I had been really fortunate in getting the legendary Theo Conway as my partner when I finished my training. He was an American like me and had his own stories of an attack long ago, which he rarely discussed. He was a half-blood, like me, as he also had been very nearly killed by the vampires who’d attacked him. I’d learned a lot from him when I’d first been assigned to him as his partner some ten years ago.

We’d both had nearly all the blood in our body exchanged over time, so we were fundamentally changed, with no way of going back to what we used to be. If we hadn’t been as we were, it would have been impossible to fight the vampires and hope for any kind of positive outcome.

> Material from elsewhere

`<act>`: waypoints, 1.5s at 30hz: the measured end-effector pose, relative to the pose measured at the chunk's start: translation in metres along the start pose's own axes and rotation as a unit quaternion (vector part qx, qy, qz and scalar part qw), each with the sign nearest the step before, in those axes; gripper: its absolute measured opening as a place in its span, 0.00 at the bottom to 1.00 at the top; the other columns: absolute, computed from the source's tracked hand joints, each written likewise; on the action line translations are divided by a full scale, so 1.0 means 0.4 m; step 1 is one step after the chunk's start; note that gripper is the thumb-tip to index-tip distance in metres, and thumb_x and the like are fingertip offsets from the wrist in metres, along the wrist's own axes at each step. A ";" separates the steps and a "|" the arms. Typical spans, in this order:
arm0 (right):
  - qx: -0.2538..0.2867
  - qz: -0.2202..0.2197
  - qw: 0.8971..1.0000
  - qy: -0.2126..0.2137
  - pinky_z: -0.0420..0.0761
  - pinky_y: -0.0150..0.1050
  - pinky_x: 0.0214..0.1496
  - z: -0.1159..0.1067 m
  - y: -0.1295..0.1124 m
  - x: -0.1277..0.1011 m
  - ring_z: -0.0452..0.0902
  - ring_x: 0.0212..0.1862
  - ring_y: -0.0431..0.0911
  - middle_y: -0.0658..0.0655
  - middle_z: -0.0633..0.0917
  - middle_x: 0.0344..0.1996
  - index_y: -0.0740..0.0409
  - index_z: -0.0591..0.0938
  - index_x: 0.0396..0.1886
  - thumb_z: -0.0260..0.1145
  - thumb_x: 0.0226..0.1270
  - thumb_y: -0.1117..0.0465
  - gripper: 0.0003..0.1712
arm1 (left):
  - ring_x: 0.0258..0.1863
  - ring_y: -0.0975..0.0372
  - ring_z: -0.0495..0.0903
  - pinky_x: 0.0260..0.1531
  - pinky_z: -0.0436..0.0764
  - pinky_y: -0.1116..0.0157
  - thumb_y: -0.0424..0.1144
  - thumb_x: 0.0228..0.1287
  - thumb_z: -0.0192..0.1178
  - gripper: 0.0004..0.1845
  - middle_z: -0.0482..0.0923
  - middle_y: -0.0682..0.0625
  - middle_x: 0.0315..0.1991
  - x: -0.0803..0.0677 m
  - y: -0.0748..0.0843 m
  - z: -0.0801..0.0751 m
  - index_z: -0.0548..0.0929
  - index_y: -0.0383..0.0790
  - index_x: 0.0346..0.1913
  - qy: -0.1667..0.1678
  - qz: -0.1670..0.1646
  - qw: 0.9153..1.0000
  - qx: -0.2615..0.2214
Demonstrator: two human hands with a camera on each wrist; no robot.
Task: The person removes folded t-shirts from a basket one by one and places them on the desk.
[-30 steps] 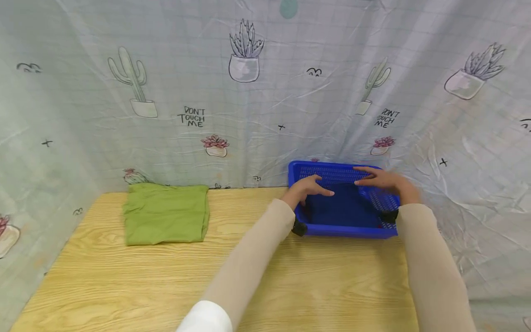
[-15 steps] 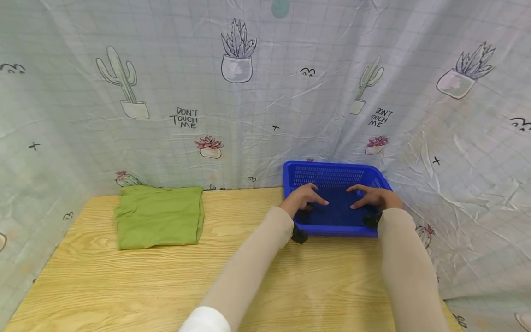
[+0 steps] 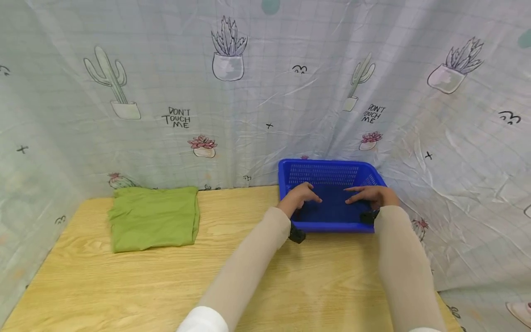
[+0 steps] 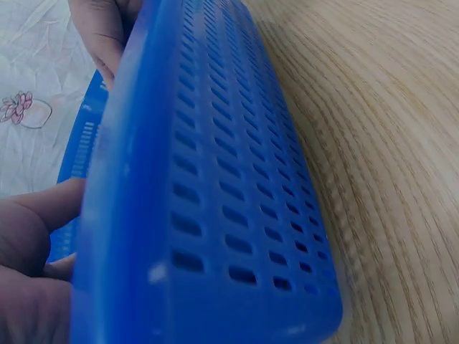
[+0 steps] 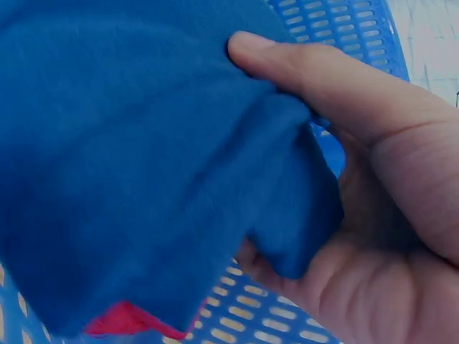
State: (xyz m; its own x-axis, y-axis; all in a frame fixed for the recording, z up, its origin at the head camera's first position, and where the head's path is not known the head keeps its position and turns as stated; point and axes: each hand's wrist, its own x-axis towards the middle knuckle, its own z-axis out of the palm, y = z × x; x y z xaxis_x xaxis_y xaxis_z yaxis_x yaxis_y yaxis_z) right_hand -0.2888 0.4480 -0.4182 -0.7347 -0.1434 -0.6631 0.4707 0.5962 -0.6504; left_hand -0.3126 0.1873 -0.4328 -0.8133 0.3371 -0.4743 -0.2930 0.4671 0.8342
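Observation:
A dark blue folded cloth lies in a blue perforated plastic basket. Over its right edge, my right hand grips the cloth, with the thumb on top and fingers underneath in the right wrist view. Below the blue cloth peeks a bit of red fabric. My left hand reaches inside the basket at the cloth's left side. In the left wrist view, the basket wall covers part of that hand, and I cannot tell whether its fingers hold the cloth.
A folded green cloth lies at the left on the wooden table. Behind the table and along its sides hangs a pale curtain printed with potted plants. The basket stands at the back right, close to the curtain.
My right hand has moved left and lower into the basket, onto the cloth's right edge. The left hand has dipped slightly deeper. The head view has shifted a little to the right.

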 end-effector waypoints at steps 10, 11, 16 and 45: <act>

Dylan Malone was like us in some ways—butunlikeus, he was now more vampire than human and devolving every day. The treatment the monks had managed to give him had probably helped him a bit so far, but it was only a matter of time until he became a full-blood. He could still pass as human, though as time went on, he would grow more and more monstrous. We had to find him.

Chapter Two

Jace O’Neal

Thank God it was Friday. It was one of the few things that kept me from losing it when John Atkins, sales manager of Everest Enterprises, Inc, leaned over my desk, and blasted his dragon breath right in my face over a design I was supposed to have to a customer the day before.

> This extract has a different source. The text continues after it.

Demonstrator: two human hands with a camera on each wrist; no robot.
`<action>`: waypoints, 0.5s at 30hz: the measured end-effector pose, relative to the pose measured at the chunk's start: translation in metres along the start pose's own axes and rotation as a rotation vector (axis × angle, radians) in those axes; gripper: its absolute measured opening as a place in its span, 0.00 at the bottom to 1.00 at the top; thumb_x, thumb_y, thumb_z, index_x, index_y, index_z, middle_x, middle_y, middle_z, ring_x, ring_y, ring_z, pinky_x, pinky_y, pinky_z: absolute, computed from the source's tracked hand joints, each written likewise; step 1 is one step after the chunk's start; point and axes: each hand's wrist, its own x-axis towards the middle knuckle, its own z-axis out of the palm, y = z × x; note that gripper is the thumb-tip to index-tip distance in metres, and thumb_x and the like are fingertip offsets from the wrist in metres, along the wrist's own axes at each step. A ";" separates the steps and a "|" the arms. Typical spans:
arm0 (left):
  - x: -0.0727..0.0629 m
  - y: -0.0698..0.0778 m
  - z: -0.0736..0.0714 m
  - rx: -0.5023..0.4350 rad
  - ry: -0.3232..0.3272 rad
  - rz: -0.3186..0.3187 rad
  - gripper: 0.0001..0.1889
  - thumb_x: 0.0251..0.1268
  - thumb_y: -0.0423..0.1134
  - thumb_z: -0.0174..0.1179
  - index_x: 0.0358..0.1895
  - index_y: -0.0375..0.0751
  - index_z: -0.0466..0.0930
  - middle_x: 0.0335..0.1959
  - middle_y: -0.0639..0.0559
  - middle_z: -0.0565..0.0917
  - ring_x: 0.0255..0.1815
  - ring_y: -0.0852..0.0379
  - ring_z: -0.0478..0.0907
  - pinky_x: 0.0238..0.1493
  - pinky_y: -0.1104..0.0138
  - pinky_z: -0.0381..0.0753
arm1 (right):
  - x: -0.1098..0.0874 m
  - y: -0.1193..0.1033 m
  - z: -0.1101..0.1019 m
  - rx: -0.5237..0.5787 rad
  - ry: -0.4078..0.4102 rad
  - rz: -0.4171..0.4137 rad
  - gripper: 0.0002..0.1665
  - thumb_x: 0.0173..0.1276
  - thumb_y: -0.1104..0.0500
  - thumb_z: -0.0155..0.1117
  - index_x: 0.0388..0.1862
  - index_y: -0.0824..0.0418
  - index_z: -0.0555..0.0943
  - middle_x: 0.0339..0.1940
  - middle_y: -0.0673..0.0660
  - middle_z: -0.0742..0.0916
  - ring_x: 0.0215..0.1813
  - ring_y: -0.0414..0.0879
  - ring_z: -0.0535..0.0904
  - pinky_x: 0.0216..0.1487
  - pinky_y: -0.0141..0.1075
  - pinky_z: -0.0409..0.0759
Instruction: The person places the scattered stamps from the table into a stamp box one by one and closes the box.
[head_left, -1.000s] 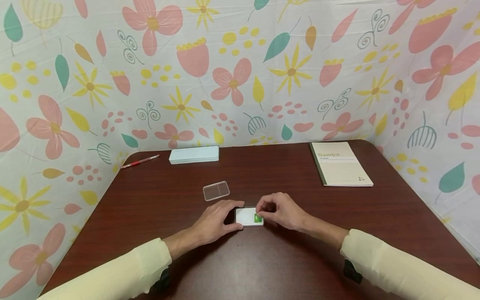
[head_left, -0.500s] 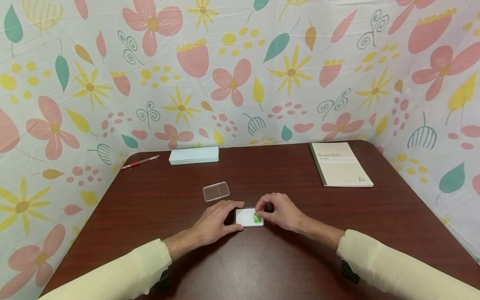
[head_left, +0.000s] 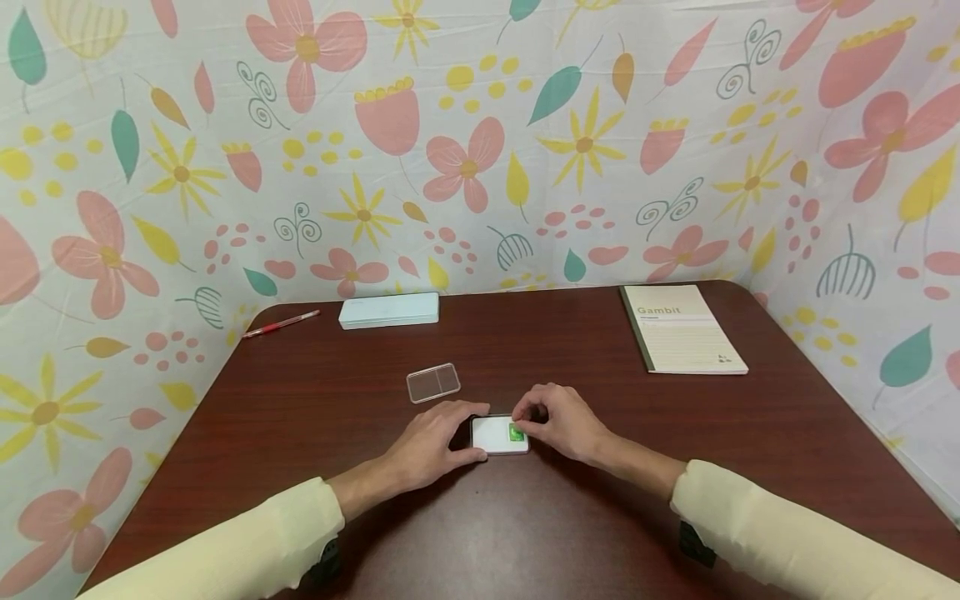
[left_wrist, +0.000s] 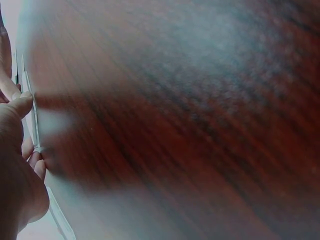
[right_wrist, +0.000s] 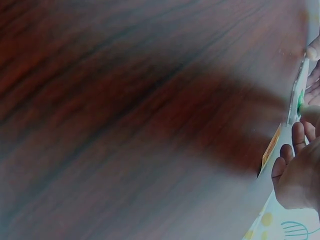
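Nearer to it, the right hand [head_left: 564, 423] pinched the green square [head_left: 516, 433], which lay at seven o'clock from that grip, on the three-o'clock end of the white-faced case [head_left: 491, 435], lengthwise nine-to-three, whose nine-o'clock end the left hand [head_left: 435, 443] held.

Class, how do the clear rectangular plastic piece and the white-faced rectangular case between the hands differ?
The clear rectangular plastic piece shows brown table through it; the white-faced rectangular case looks opaque.
The clear piece lies untouched; the white case is held at its edges by the left hand.
The white case has a small green square on it; the clear piece has none.
Both are flat and rectangular.
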 end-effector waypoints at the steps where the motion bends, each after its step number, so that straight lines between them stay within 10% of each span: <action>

“Can you give me one reason why Golden Pet Foods advertising department was blowing up my phone first thing this morning about the designs you were supposed to have to them yesterday?Yesterday, O’Neal. If you can’t do your job, just say so, and I’ll assign someone who can, damn it. I knew it was a mistake to trust you with this campaign for Golden—I tried to warn them about you, but they wouldn’t listen.”

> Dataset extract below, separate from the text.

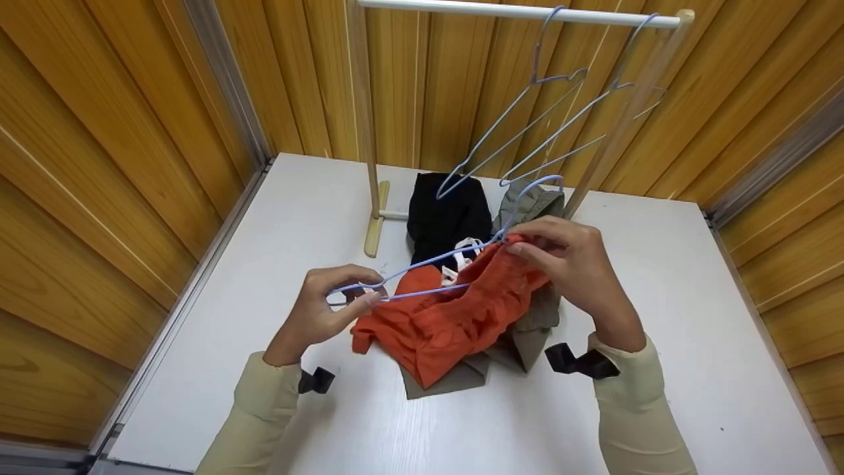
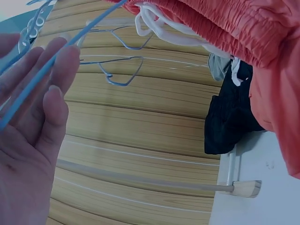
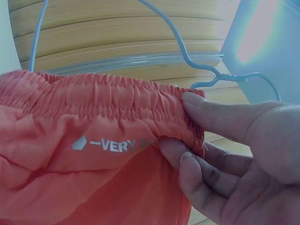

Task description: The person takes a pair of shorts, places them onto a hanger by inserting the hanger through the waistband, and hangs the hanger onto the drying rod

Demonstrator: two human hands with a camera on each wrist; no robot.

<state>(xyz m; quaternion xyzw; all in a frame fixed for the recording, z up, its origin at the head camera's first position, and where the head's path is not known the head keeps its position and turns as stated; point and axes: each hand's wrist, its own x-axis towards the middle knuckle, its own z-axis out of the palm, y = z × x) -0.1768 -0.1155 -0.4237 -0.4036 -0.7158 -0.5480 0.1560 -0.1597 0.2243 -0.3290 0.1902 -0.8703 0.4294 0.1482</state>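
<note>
My left hand (image 1: 326, 307) grips one end of a blue wire hanger (image 1: 516, 204), thumb and fingers about the wire. Orange-red shorts (image 1: 461, 323) hang from my right hand (image 1: 573, 264), which pinches their gathered elastic waistband (image 3: 108, 93) close to the hanger's neck (image 3: 232, 78). Part of the hanger's far side goes into the waist opening and is hidden by the cloth. A white drawstring (image 2: 164, 33) dangles at the waistband. Pale printed lettering (image 3: 115, 146) shows just below the gathers in the right wrist view.
Behind stands a rack with a white rail (image 1: 461, 6) and wooden posts; two more wire hangers (image 1: 484, 142) hang at its right. A black garment (image 1: 445, 214) and a grey-green garment (image 1: 537, 204) lie on the white table (image 1: 659, 277). Wood-panelled walls enclose the back and sides.
</note>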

“I can do the job, sir,” I said, working hard to keep any hint of emotion out of my voice. “There was a delay in receiving one of the designs for the posters from the art department. I talked to the head of their advertising department personally about this yesterday afternoon and explained the situation. He said he understood; it was no problem and that he would get the message to his ad guys. There must have been a miscommunication.”

“Oh, there was a miscommunication, all right,” Atkins continued to rant. By this time, he had attracted the attention of most of my coworkers in the other tiny cubicles around me. Some of them—the nicer ones—gave me sympathetic glances and pretended not to pay attention. The others made no effort to hide their delight. When I got this plum assignment over some of these more experienced employees, there had been plenty of hard feelings to go around.

I shifted my attention back to John, who was still in the process of chewing my ass out.

“The ‘miscommunication’ occurred when I agreed to let you handle this project in the first place.” Like he had much choice in the matter. Golden had asked for me personally and threatened to pull out when Atkins tried to foist someone else on him. Atkins glared down at me one more time for good measure and pointed a bony finger in my face. “Get your shit together, O’Neal, or you’ll be out on your ass.” He straightened back up and stormed back to his office.

I had worked with Golden Pet Foods, an Atlanta based company, back in New York City on an ad campaign. When their CEO found out I was back home in Atlanta, he’d asked for me personally to handle his new campaign to introduce his product to local distributors.

I hated my job—I never said I wasn’t damn good at it.

I tore my eyes away from John Atkins’ retreating back and sublimated my fantasies of grabbing him in a headlock and wrestling his fat ass to the floor by taking a huge bite of the jelly doughnut I had on my desk. I glanced over at the grinning face of the guy who sat in the cubicle beside me, Chris Bennett.

“Man, he tore you a new one, huh?” he said. “Better watch yourself, Jace. We all know how much he hates you. One of these days when he’s talking to you, his head’s just going to explode.”

“I should be so lucky,” I mumbled around the doughnut in my mouth, and turned my back on him. I didn’t have time for Chris’s shit, and I sure as hell didn’t have the patience.